Ana se plantea por qué necesitamos exhibirnos continuamente, adónde ha ido la atención que ya no prestamos a nuestros interlocutores, cómo surgió ese estado de excitación que provoca la falta de respuesta a un mensaje, a un chat, a un tuit, a un post. Para hallar tantas respuestas buscó a una de las últimas mohicanas del mundo analógico y encontró a Margarita, una señora de 75 años que sale a la calle sin móvil porque no se le pasa por la cabeza que le pueda pasar algo malo. “Ella no quiere que la familia la controle ni sepa dónde está a cada momento”, afirma Ana, que vive en el piso de la anciana. “En cambio, nosotros hasta llevamos el móvil a la playa o a la montaña”.

La experiencia fue fructífera, pero la fotógrafa brasileña se dio cuenta de que Margarita, por cuestiones de edad, ejemplificaba más una vieja generación que una generación offline. No echaba de menos el wifi porque nunca lo había usado. Por ello, decidió experimentar en carne propia la vida fuera de internet. “Ahora soy mucho más sensible, es como si el mundo volviera a tocarme”, confiesa Oliveira. “Presto atención a lo físico, a lo que está pasando, mientras que ya no me genera ansiedad pensar qué me estoy perdiendo. Sin Skype, llamo menos a Brasil, pero las conversaciones con mi familia son más provechosas”.

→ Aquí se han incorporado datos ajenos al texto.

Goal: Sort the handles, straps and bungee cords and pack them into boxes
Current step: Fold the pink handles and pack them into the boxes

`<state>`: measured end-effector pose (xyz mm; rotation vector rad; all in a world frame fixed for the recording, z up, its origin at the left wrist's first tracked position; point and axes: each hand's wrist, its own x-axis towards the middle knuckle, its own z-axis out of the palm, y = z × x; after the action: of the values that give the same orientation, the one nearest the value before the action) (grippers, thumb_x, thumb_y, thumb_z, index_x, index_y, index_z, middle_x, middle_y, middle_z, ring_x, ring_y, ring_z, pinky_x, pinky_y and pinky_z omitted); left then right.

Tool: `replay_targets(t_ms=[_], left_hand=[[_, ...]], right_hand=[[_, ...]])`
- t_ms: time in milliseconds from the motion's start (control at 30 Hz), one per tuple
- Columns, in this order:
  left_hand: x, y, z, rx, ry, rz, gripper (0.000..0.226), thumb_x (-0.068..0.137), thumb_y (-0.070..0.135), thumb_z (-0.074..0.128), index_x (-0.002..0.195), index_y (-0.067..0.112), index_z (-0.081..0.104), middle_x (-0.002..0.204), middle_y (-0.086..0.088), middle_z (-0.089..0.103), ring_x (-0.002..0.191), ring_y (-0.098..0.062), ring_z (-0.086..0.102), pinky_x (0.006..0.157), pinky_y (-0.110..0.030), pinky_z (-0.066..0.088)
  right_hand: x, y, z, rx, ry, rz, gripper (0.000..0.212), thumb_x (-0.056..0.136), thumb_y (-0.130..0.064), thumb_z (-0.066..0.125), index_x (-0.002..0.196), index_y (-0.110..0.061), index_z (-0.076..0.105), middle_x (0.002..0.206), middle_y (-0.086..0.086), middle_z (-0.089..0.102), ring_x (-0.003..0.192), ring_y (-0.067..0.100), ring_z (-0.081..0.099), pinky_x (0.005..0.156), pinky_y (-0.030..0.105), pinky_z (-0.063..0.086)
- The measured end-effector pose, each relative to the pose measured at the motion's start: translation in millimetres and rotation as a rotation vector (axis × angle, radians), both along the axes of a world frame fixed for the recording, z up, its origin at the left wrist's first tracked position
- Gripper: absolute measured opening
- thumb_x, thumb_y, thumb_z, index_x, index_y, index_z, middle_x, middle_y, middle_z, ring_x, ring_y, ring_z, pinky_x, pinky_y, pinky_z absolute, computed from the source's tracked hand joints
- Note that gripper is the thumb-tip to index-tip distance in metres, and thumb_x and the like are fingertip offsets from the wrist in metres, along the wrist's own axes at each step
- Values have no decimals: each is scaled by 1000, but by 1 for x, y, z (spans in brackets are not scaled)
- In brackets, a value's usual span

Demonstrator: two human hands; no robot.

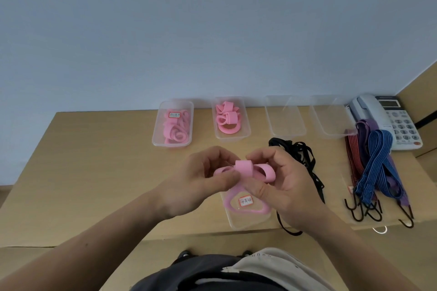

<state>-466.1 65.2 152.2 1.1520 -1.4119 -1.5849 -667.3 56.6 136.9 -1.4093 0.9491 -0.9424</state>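
Observation:
My left hand (pixel 203 179) and my right hand (pixel 281 177) both pinch a pink handle (pixel 246 169) with folded loops, held above the desk's near middle. Under my hands lies a clear lid (pixel 250 220) with a label, and the handle's pink ring (pixel 236 208) hangs in front of it. At the back stand a closed clear box (pixel 173 123) holding pink handles and an open box (pixel 231 118) with more pink handles. Black straps (pixel 300 151) lie in a heap to the right. Striped bungee cords (pixel 376 163) in blue, purple and red lie further right, hooks toward me.
Two empty clear boxes (pixel 285 116) (pixel 331 116) stand at the back right against the wall. A white desk telephone (pixel 390 118) sits in the far right corner. The wooden desk (pixel 94 172) has its front edge close to my body.

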Motion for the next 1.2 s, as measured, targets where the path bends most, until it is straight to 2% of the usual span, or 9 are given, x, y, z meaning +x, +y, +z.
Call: replay_targets(t_ms=[167,367,500,633,733,833,933,1067,1200], left_hand=[[2,0,0,-48,8,7,25,83,17,69,103,5,61,96,-14,68,78,-20,67,69,-30,52],[3,1,-2,-114,20,28,23,80,9,73,99,17,63,93,-3,66,71,-19,64,64,-33,54],[2,1,-5,-91,-16,77,35,76,10,73,107,20,61,100,-3,65,77,-17,61,66,-31,54],[5,-1,-2,-4,-62,21,36,77,17,74,111,12,62,99,-15,69,83,-32,68,75,-40,58],[5,-2,1,68,-14,16,32,81,26,69,107,9,64,87,-11,73,77,-25,71,67,-31,56],[5,-5,-1,49,0,66,31,78,21,74,105,10,63,84,-11,71,72,-27,71,65,-33,57],[5,-5,-5,-10,-5,57,28,74,19,78,99,17,65,93,-17,65,74,-28,68,68,-40,56],[7,-7,-7,-61,-14,28,26,78,7,71,98,21,62,94,-17,64,73,-23,63,67,-40,52],[7,-6,-8,-43,-43,-16,29,80,6,69,104,16,58,82,5,66,65,-13,59,62,-26,49]], right_hand=[[0,0,-1,2,19,14,41,67,-34,78,105,-34,62,93,6,66,85,34,62,76,47,55],[1,-1,2,107,32,32,43,74,-46,68,106,-18,66,92,6,70,75,22,66,70,35,56],[3,-1,1,44,57,-10,32,72,-43,73,101,-31,69,91,1,71,81,22,67,71,43,57],[4,-1,0,-67,76,-36,32,72,-39,75,103,-34,66,93,3,69,85,32,63,78,53,54],[4,-2,-1,-113,143,-34,36,71,-33,76,104,-38,63,92,-5,67,83,22,62,78,41,55],[6,-3,-4,-100,164,-22,42,69,-19,74,104,-39,62,88,-9,63,77,17,59,72,29,51],[5,-5,-3,-23,84,22,41,69,-28,74,109,-33,62,94,1,66,83,29,61,75,36,52],[8,-10,-2,72,74,16,32,78,-36,71,107,-23,66,88,-5,70,73,15,63,68,30,54],[11,-11,-3,64,129,5,22,77,-34,72,98,-28,69,83,-3,71,70,15,65,62,29,54]])
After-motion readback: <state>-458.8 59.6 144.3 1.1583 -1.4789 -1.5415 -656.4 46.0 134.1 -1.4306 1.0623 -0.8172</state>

Oliveira no socializa tanto como le gustaría, aunque sus relaciones resultan “más intensas”. También asevera que ha aprendido a disfrutar de lo que le rodea, sin pensar en un destinatario de lo que ve y de lo que escucha. “¿Para qué mostrarle al otro lo guay que eres?”, se pregunta. Luego está el control al que estamos sometidos. “Es triste y peligroso, pero estamos un poco ciegos y no lo vemos”, concluye Ana, que bosqueja la jornada del urbanita contemporáneo: “Estar ocupado y producir todo el tiempo, de modo que no haya tiempo para pensar”. La tesis de Jonathan Crary va más allá, hasta el fin del sueño y la irrupción de la pesadilla: “La enorme porción de nuestra vida que pasamos durmiendo, liberados de una ciénaga de necesidades simuladas, subsiste como una de las grandes afrentas humanas a la voracidad del capitalismo”:

En junio, seis meses después de la desconexión, terminará todo. Entregará su proyecto conceptual y artístico, una suerte de performance de largo recorrido, en el que reflejará “una sociedad en transformación”. Cómo ha cambiado la manera de relacionarse con el tiempo, con el espacio y con el prójimo. Le dará de nuevo la bienvenida al smartphone. Buscará un trabajo en su sector o una beca para profundizar en su investigación. Los emoticonos volverán a sonreírle. “El sistema no me permite tener la vida que me gustaría. Pero cuando vuelva quiero tener el control, porque internet es como una droga: para quitarse hay que nadar contracorriente, pero sólo necesitas un par de días para caer”.